FOR WEDNESDAY: (2/8) Grains are waiting for USDA report on Thursday but cycles look lower into Friday so not thinking the report will go well and we should use any rallies to get short. Hogs could easily hold up one more day and we should be selling feeders on rallies.
MARCH CORN (electronic ok)
TODAY’S COMMENTS: (2/8) We did get filled on shorts. We feel better being short than long and the market is often lower after the Feb. USDA report. Can’t rule out seeing 371 if we get any surprises but market is in a tight range anyway.
OVERALL: Patterns ideally would be complete closer to 372 and 375 for a divergent high but doubtful that will happen unless it happens in March. If 349-351 holds on breaks in Feb, we may be hopeful for higher prices but may be asking too much. Only demand is keeping this market up.

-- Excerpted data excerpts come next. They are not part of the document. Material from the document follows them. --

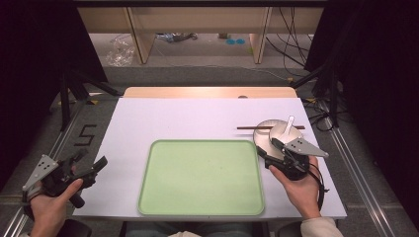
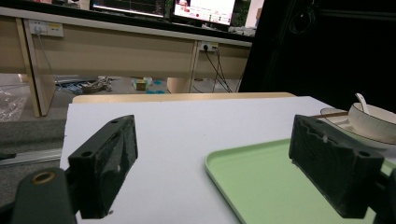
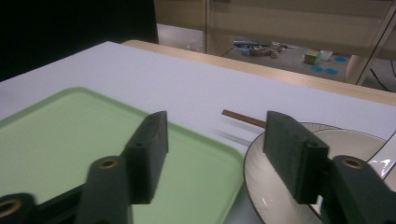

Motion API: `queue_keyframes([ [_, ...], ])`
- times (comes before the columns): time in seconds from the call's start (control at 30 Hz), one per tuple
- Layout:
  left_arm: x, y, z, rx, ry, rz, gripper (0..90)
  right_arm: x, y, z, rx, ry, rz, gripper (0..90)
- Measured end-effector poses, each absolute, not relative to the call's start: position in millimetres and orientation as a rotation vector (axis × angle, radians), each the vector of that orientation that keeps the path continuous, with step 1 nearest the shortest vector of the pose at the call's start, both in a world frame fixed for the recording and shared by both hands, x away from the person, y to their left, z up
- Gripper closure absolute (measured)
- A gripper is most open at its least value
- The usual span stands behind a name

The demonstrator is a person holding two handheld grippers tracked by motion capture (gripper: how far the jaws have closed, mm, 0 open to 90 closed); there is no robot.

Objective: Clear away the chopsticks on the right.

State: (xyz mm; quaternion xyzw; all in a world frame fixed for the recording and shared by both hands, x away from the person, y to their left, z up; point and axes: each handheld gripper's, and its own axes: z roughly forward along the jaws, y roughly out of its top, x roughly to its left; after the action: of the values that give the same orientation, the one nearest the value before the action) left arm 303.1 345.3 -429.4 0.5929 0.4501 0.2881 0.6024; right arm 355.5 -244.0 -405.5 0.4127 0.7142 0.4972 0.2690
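A light green tray [image 1: 202, 177] lies empty at the table's front middle. Right of it a white plate [image 1: 261, 132] carries a white bowl [image 1: 282, 132] with a white spoon [image 1: 290, 122] in it, and brown chopsticks [image 1: 249, 128] rest across the plate's far rim. My right gripper [image 1: 267, 146] hovers open over the gap between tray and plate; in the right gripper view one jaw is over the tray [image 3: 70, 140] and the other over the plate [image 3: 261, 186]. My left gripper [image 1: 92, 159] is open and empty at the table's front left corner, aimed across the tray [image 2: 261, 186].
The white table top [image 1: 197, 118] has a wooden strip along its far edge. Beyond it stand wooden desk legs [image 1: 141, 39] with cables and litter on the floor. Dark stands [image 1: 69, 94] flank both sides of the table.
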Motion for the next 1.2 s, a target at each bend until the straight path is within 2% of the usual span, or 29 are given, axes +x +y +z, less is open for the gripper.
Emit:
queue_keyframes([
  [0.03, 303, 345, -429, 1.373, 1.042, 0.667, 15.6, 355, -244, -406, 1.113, 1.926, 1.341, 46.3],
  [0.07, 302, 345, -430, 1.364, 1.054, 0.663, 15.6, 359, -244, -403, 1.096, 1.922, 1.316, 52.4],
  [0.13, 303, 346, -430, 1.377, 1.040, 0.665, 15.8, 362, -243, -400, 1.113, 1.936, 1.280, 59.1],
  [0.43, 302, 345, -430, 1.366, 1.061, 0.663, 16.1, 392, -236, -392, 1.175, 1.976, 1.166, 85.7],
  [0.5, 303, 347, -430, 1.388, 1.032, 0.674, 16.1, 401, -236, -389, 1.188, 1.992, 1.147, 89.0],
  [0.77, 302, 347, -430, 1.378, 1.042, 0.673, 16.0, 441, -232, -388, 1.329, 2.034, 1.016, 90.0],
  [0.9, 302, 347, -430, 1.385, 1.042, 0.676, 16.0, 461, -226, -390, 1.503, 2.101, 0.873, 90.0],
  [1.2, 301, 347, -431, 1.376, 1.059, 0.672, 15.9, 509, -217, -406, 1.567, 2.131, 0.733, 90.0],
])
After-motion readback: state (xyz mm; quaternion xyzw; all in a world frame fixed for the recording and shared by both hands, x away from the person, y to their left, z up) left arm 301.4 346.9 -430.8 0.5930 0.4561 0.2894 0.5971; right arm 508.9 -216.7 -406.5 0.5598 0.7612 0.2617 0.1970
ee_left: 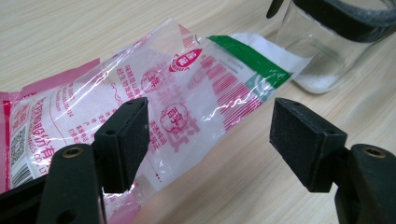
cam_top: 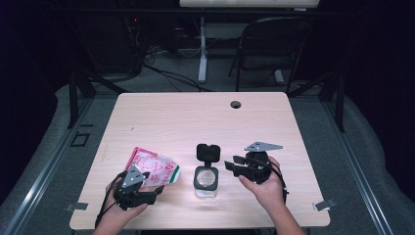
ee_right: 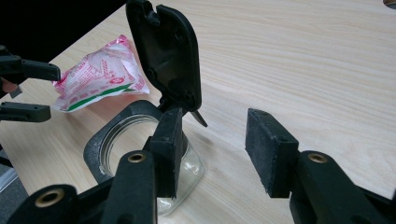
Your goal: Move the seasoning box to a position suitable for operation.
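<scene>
A pink, white and green plastic bag (cam_top: pixel 154 169) lies flat on the wooden table (cam_top: pixel 195 112) at the front left. My left gripper (cam_top: pixel 155 192) is at its near edge; in the left gripper view the gripper (ee_left: pixel 210 126) stands open over the bag (ee_left: pixel 187 102), the pads not pressing it. A clear glass jar (cam_top: pixel 206 178) with a little white powder stands right of the bag, its black hinged lid (cam_top: pixel 207 152) flipped up. My right gripper (cam_top: pixel 234 164) is open just right of the jar; in its own view the gripper (ee_right: pixel 212 144) shows the jar rim (ee_right: pixel 100 140) behind one jaw.
A cable hole (cam_top: pixel 236 104) sits near the table's far edge. A dark folding chair (cam_top: pixel 274 44) and a white desk leg (cam_top: pixel 202 54) stand beyond the table. Metal clamps (cam_top: pixel 323 204) mark the front corners.
</scene>
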### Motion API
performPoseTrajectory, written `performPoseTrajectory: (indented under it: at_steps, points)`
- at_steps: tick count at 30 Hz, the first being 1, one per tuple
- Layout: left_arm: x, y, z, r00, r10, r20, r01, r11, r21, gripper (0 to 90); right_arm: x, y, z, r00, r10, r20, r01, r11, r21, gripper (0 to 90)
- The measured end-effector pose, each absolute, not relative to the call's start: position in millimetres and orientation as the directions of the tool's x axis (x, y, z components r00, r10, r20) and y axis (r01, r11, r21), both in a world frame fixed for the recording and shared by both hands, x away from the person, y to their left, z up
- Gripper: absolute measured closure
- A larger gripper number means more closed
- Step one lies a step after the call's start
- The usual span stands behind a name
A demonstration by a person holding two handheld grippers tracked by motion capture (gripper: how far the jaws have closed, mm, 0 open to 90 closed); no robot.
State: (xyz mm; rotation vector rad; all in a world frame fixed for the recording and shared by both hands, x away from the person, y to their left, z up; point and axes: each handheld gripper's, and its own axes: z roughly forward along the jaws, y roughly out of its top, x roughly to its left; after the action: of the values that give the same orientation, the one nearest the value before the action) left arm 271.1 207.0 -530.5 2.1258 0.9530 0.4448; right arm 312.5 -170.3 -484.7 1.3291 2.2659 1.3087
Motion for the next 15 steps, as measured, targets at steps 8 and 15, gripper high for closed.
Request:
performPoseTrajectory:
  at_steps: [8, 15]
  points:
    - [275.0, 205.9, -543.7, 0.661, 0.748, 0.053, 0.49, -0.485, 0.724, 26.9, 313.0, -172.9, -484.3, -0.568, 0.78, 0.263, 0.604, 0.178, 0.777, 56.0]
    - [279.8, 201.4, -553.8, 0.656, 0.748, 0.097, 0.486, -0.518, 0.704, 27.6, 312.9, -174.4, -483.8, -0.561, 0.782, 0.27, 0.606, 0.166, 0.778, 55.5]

WEEKLY CHART: (1/20) Starting to give up on 372-375 for an ideal sale and 387 would take a lot and a very bullish surprise to get up to. Sometimes in March you can get a recovery if damage is not too bad in Feb. Taking out the weekly chart trendline at 351 will be important to allow for something more dramatic to the downside. Old crop could get some help from ideas growers could slash acreage in 2017 by 4.5 million bushels. If the 90 million new crop acres holds, it suggests December 2017 rallies are possible to the $4.40 level, which would be a profitable place to hedge. With corn showing at loss at current prices, we have to wait quite a while until June as usual. There seems little point in early hedging unless you have cash needs and then you have to watch Feb. 2 and 5 for pulling the trigger.
CYCLES OVERVIEW: Sideways/higher into Feb. 9.